The present invention relates to the field of data processing, and specifically, a method, an apparatus and an electronic device for performing entity linking, and a non-transitory computer-readable recording medium.
With the rapid development of the Internet semantic knowledge base and the text information platform, linking entity words in text information to respective unambiguous entities in an Internet semantic knowledge base can provide a powerful entity disambiguation system for supporting tasks such as information retrieval and extraction, and knowledge engineering. In a conventional entity linking method, it is necessary to manually perform labeling and determine datasets in a target language as training data, namely, labor costs rise due to labeling of training data.
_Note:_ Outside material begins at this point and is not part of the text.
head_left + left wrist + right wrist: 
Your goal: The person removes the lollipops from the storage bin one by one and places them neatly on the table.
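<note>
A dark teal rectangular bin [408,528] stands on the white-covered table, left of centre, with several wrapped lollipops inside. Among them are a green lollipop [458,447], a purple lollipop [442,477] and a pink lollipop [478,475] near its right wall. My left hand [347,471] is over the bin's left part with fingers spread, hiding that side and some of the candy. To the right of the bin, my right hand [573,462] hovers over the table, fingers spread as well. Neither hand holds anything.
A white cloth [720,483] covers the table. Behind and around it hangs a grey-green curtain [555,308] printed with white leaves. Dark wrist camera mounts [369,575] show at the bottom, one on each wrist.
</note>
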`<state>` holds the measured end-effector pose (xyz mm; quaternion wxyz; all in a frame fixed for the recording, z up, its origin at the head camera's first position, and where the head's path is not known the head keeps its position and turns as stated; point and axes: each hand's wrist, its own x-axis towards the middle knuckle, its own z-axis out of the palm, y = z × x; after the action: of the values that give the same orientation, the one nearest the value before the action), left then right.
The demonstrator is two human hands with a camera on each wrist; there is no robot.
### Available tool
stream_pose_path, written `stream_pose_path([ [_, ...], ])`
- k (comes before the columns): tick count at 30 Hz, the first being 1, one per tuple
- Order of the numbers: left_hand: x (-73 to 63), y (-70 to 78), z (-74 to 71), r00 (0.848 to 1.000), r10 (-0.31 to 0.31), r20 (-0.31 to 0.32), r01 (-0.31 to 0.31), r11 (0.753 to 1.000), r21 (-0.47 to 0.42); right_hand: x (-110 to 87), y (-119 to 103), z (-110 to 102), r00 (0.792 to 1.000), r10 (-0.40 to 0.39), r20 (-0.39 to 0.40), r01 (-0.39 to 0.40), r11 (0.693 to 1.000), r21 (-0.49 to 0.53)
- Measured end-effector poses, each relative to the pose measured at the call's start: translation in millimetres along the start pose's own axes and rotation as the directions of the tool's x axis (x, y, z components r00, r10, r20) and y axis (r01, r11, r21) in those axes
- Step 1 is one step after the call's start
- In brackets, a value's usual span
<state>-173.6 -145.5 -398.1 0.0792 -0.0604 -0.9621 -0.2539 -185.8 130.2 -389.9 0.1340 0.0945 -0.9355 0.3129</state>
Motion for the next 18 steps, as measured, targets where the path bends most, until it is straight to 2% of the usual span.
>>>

According to an aspect of the present invention, an entity linking method is provided. The entity linking method includes constructing, using an existing unambiguous entity database where one or more unambiguous entities corresponding to one or more respective entity words are stored, training data including a plurality of sets of labeled data, each set of the labeled data including a text having an entity word and an unambiguous entity linked with the entity word; training, using the training data, an unambiguous entity recognition model whose output is a matching probability between an entity word in a text and an unambiguous entity; and inputting a text having an entity word to be recognized into the unambiguous entity recognition model, and determining, based on an output result of the unambiguous entity recognition model, an unambiguous entity linked with the entity word to be recognized.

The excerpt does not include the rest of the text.